**Problem details**
For the entries below, the result should be an exact transcription of the lines from the one with "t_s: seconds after" up to and including the one with "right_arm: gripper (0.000", and only those.
### Material provided ###
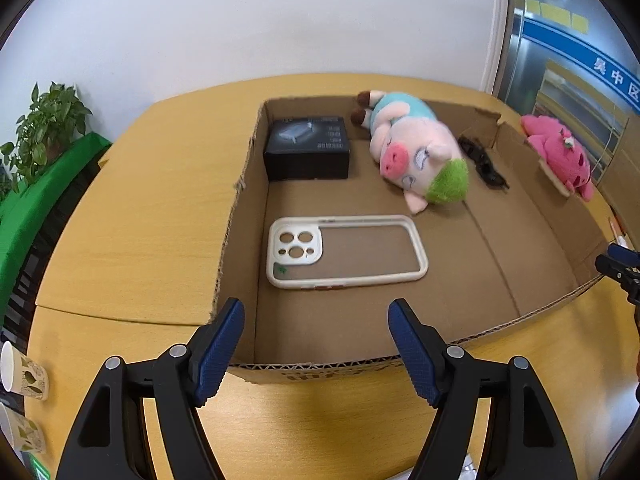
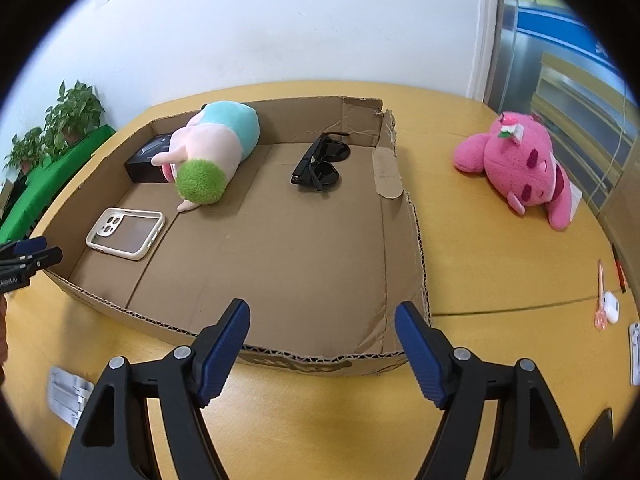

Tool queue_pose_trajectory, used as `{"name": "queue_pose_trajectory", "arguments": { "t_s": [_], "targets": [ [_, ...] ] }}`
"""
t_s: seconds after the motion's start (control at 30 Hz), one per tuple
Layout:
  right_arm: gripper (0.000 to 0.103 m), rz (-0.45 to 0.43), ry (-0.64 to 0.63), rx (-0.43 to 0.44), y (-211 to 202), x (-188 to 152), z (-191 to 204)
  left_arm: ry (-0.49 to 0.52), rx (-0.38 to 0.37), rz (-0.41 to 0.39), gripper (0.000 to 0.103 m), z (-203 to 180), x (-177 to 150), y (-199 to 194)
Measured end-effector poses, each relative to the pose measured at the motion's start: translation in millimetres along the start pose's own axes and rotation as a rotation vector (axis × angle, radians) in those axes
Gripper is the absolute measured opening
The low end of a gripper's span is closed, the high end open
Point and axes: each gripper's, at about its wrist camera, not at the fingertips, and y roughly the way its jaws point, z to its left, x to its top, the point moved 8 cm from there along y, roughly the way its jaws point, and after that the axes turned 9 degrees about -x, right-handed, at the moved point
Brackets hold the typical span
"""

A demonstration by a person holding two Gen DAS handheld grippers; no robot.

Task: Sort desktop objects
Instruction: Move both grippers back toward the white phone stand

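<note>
A shallow cardboard box [image 1: 236, 216] [image 2: 404, 216] lies on the wooden table. In it are a white phone case [image 1: 344, 250] [image 2: 126, 233], a black carton [image 1: 307, 148] [image 2: 146, 162], a pink pig plush [image 1: 420, 150] [image 2: 216, 150] and black sunglasses [image 1: 482, 162] [image 2: 320, 162]. A magenta plush [image 1: 560, 154] [image 2: 520, 168] lies on the table to the right of the box. My left gripper [image 1: 316, 316] is open and empty above the box's near left corner. My right gripper [image 2: 322, 320] is open and empty above the box's near wall.
Paper cups [image 1: 24, 372] stand at the table's left edge. Potted plants [image 1: 48, 128] sit on a green ledge at the left. A white earbud case [image 2: 611, 306], an orange tool [image 2: 599, 300] and a paper slip [image 2: 66, 394] lie on the table.
</note>
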Motion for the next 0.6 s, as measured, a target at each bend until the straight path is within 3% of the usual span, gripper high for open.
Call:
{"name": "queue_pose_trajectory", "arguments": {
  "t_s": [0.1, 0.23, 0.3, 0.37, 0.5, 0.6],
  "targets": [
    [0.077, -0.069, -0.013, 0.010, -22, 9, 8, 0.016, 0.000, -0.084, 0.087, -4, 11, -26],
    [0.078, -0.142, -0.043, 0.034, -42, 18, 21, 0.034, 0.031, -0.136, 0.097, -3, 17, -40],
    [0.078, -0.149, -0.040, 0.033, -44, 18, 25, 0.017, 0.039, -0.110, 0.097, 4, 15, -32],
    [0.078, -0.138, -0.031, 0.027, -40, 15, 24, 0.000, 0.001, -0.079, 0.097, 5, 11, -20],
    [0.078, -0.077, 0.018, 0.038, -28, 0, 16, 0.004, 0.004, -0.014, 0.094, 1, -6, -4],
    [0.078, -0.065, 0.029, 0.024, -28, -9, 10, -0.008, -0.005, -0.010, 0.094, 1, -11, -4]
  ]
}}
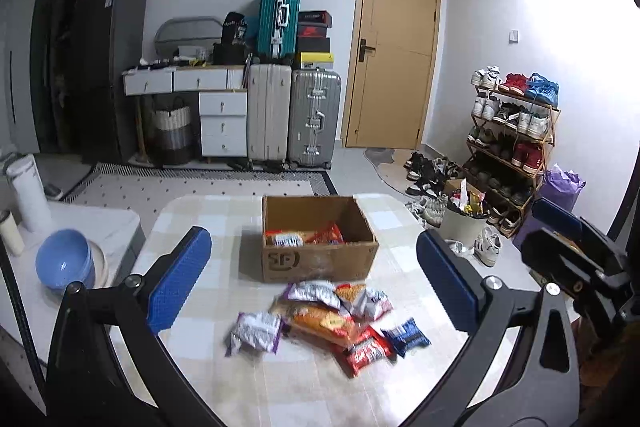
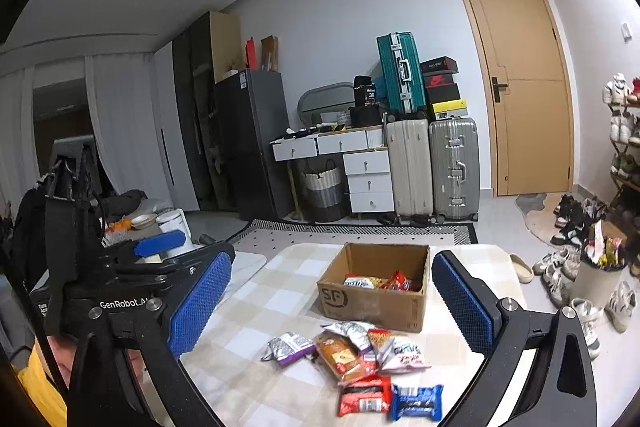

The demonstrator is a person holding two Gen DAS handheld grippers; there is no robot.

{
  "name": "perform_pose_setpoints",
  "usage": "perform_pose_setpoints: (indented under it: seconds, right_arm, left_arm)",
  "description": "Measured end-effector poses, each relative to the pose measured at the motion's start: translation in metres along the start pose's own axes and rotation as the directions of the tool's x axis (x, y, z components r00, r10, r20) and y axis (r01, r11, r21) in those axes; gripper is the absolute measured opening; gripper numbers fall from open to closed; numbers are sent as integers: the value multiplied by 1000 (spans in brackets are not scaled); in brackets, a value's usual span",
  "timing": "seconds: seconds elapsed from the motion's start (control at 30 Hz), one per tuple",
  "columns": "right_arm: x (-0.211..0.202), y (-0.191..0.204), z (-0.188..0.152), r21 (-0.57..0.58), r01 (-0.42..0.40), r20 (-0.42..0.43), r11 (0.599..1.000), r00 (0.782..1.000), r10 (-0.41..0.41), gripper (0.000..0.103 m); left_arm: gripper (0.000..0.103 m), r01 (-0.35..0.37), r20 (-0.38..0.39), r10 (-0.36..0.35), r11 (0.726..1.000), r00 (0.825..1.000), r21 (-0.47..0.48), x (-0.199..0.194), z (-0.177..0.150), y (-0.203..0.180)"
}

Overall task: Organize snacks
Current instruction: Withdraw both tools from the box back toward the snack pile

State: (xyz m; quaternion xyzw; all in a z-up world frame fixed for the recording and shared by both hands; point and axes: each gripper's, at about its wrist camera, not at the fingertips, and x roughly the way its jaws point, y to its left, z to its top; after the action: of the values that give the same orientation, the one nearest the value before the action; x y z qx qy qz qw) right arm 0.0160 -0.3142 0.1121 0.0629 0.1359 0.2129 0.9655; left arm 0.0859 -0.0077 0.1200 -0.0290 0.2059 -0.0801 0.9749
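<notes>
Hovering above the snack pile with both grippers released, ready to choose the next packet.

Both the left gripper (image 1: pixel 314 281) and the right gripper (image 2: pixel 332 301) have their jaws spread wide with nothing between the pads. The snack packets (image 1: pixel 320 319) lie in a loose heap near the middle of the table (image 1: pixel 192 219), just in front of the cardboard box (image 1: pixel 318 259), which stands toward the far edge and already holds a few packets. For a clean pick, I judge it better to take a packet at the border of the heap, such as the blue packet (image 2: pixel 417 402) or the purple packet (image 1: pixel 254 333), and to close the pads across its short side. The blue packet lies flat, its long axis running about parallel to the near edge; the red packet (image 2: pixel 365 395) beside it lies the same way.
</notes>
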Motion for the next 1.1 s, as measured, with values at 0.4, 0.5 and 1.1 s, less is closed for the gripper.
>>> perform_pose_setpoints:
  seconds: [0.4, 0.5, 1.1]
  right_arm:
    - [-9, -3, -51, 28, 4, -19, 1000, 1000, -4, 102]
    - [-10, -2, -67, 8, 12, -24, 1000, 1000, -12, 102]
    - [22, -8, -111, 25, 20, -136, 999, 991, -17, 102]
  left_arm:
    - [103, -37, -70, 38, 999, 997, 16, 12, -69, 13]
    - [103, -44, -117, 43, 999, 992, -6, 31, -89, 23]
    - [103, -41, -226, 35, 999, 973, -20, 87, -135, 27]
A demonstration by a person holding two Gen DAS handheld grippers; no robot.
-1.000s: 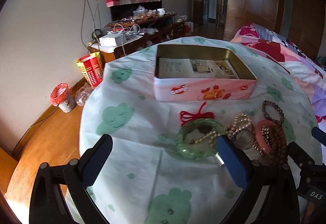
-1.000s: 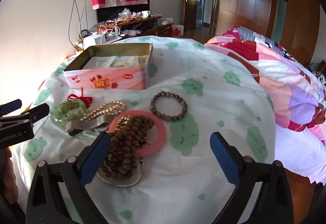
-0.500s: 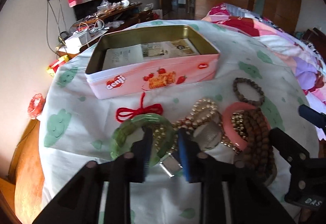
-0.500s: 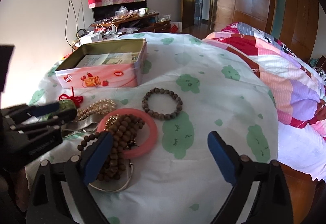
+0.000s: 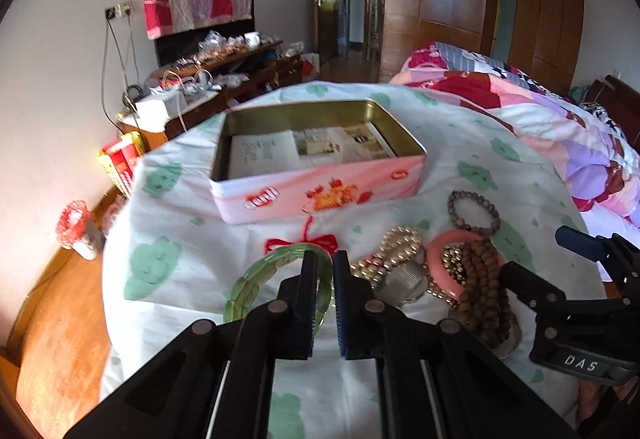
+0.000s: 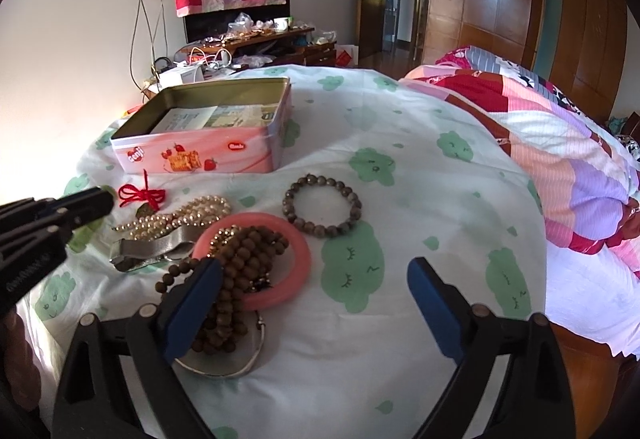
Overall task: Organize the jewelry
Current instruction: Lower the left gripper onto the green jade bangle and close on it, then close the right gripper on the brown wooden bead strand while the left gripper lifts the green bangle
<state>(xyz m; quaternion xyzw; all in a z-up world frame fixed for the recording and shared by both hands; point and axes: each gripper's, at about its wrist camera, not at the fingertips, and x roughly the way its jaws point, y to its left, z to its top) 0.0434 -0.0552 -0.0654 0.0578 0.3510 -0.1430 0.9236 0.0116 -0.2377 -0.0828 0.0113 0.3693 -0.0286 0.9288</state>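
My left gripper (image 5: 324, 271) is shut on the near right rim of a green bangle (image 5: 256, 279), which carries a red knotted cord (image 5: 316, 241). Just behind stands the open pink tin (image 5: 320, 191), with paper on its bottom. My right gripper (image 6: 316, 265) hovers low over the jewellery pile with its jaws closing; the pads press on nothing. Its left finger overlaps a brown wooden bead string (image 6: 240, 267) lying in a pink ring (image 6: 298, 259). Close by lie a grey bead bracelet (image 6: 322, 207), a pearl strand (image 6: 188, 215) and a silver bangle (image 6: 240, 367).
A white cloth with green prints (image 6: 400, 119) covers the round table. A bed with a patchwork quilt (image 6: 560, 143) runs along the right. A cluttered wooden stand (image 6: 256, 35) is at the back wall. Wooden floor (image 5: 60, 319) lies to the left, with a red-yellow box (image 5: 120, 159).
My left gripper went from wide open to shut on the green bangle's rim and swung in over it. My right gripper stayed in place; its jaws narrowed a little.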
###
**Response to this task**
t_s: seconds after the motion's start (control at 30 Hz), one per tuple
Layout:
  right_arm: gripper (0.000 to 0.103 m), rz (-0.45 to 0.43), ry (-0.64 to 0.63), rx (-0.43 to 0.44), y (-211 to 202), x (-188 to 152), z (-191 to 204)

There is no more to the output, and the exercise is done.